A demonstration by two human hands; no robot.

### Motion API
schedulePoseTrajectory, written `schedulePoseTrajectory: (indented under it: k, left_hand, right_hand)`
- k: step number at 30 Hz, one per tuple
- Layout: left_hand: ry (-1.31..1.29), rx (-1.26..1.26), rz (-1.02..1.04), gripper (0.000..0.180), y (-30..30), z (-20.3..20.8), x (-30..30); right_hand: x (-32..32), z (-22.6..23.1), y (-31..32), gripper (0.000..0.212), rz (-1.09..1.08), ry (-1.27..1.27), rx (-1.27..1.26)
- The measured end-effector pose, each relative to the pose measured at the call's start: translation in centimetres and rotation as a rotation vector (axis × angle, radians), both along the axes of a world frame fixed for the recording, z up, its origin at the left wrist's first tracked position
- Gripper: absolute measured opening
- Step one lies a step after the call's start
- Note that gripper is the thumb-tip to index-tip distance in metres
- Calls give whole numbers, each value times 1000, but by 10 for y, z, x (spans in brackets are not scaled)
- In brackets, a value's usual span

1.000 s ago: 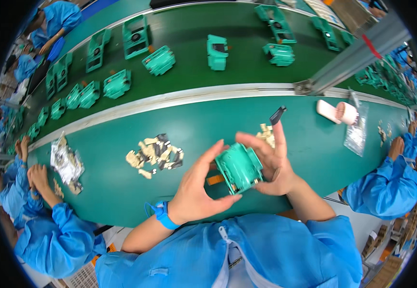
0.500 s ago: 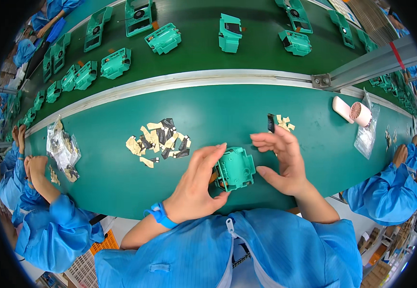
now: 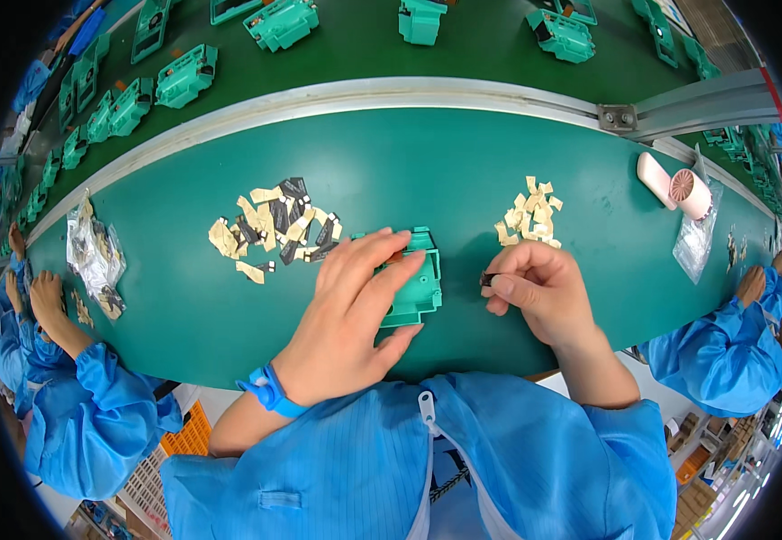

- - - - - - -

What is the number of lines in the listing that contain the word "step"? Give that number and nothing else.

2